▼

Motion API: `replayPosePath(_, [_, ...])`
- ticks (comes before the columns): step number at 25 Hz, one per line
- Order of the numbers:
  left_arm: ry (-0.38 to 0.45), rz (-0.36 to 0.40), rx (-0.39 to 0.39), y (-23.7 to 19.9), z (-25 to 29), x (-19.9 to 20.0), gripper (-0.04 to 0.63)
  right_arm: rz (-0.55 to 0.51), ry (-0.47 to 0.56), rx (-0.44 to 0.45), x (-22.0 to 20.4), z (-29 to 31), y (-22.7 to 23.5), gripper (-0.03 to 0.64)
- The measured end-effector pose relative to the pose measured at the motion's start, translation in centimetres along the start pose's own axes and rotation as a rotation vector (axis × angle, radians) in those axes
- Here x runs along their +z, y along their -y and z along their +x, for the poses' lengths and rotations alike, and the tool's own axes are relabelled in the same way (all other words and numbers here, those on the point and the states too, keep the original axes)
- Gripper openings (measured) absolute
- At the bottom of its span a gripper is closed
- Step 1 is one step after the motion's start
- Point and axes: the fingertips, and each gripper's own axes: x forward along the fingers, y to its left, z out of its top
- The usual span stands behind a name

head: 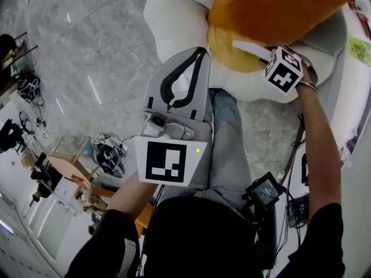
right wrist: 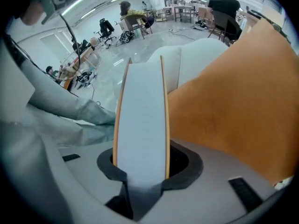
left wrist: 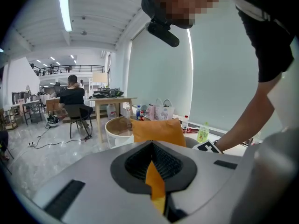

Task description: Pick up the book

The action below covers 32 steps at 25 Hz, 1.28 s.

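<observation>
Two grippers are seen, one in each hand. The right gripper [right wrist: 142,166] is clamped on the book [right wrist: 140,120], whose pale page edge is framed by thin orange covers where it stands out of the jaws. The right arm is stretched well forward, forearm bare, and its gripper is pointed steeply down. The book is thus held over the white sofa [head: 174,16], toward its near edge and just beside the orange cushion [head: 278,7] that is propped on the seat. The left gripper [head: 199,54] is carried closer to the body, above a leg in jeans [head: 229,149], with the elbow bent and the jaws aimed forward and slightly down. Its jaws appear to be drawn together at the tips, with nothing gripped between them.
</observation>
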Motion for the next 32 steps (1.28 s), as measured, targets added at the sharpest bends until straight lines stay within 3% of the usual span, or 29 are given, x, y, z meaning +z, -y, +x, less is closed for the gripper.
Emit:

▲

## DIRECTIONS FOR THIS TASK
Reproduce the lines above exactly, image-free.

## OUTPUT
Motion API: `replayPosePath(_, [_, ...])`
- ticks (comes before the columns): step number at 25 Hz, one per line
- Order of the numbers:
  left_arm: ry (-0.38 to 0.45), rz (-0.36 to 0.40), rx (-0.39 to 0.39), y (-23.7 to 19.9), z (-25 to 29), x (-19.9 to 20.0), gripper (-0.04 to 0.63)
  right_arm: rz (-0.55 to 0.51), ry (-0.47 to 0.56), rx (-0.44 to 0.45), x (-22.0 to 20.4), z (-29 to 31), y (-22.7 to 23.5), gripper (-0.03 to 0.64)
- The measured end-effector pose relative to the pose measured at the motion's start, translation in centimetres along the start pose's own axes and rotation as a rotation vector (axis × angle, radians) in those axes
- Here x runs along their +z, y along their -y and z along their +x, for the poses' lengths and rotations alike, and the tool's own axes are relabelled in the same way (all other words and numbers here, those on the point and the states too, keep the original axes)
- Gripper openings (measured) absolute
- At the bottom of its span a gripper is closed
- Step 1 is one step after the motion's start
- Point and axes: the fingertips, and each gripper's own axes: x forward along the fingers, y to its left, z out of its top
- The usual span stands behind a name

head: 
right wrist: 
left wrist: 

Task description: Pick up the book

The action below covers 32 steps at 25 Hz, 1.28 s.

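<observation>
Two grippers are seen, one in each hand. The right gripper [right wrist: 142,166] is clamped on the book [right wrist: 140,120], whose pale page edge is framed by thin orange covers where it stands out of the jaws. The right arm is stretched well forward, forearm bare, and its gripper is pointed steeply down. The book is thus held over the white sofa [head: 174,16], toward its near edge and just beside the orange cushion [head: 278,7] that is propped on the seat. The left gripper [head: 199,54] is carried closer to the body, above a leg in jeans [head: 229,149], with the elbow bent and the jaws aimed forward and slightly down. Its jaws appear to be drawn together at the tips, with nothing gripped between them.
</observation>
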Motion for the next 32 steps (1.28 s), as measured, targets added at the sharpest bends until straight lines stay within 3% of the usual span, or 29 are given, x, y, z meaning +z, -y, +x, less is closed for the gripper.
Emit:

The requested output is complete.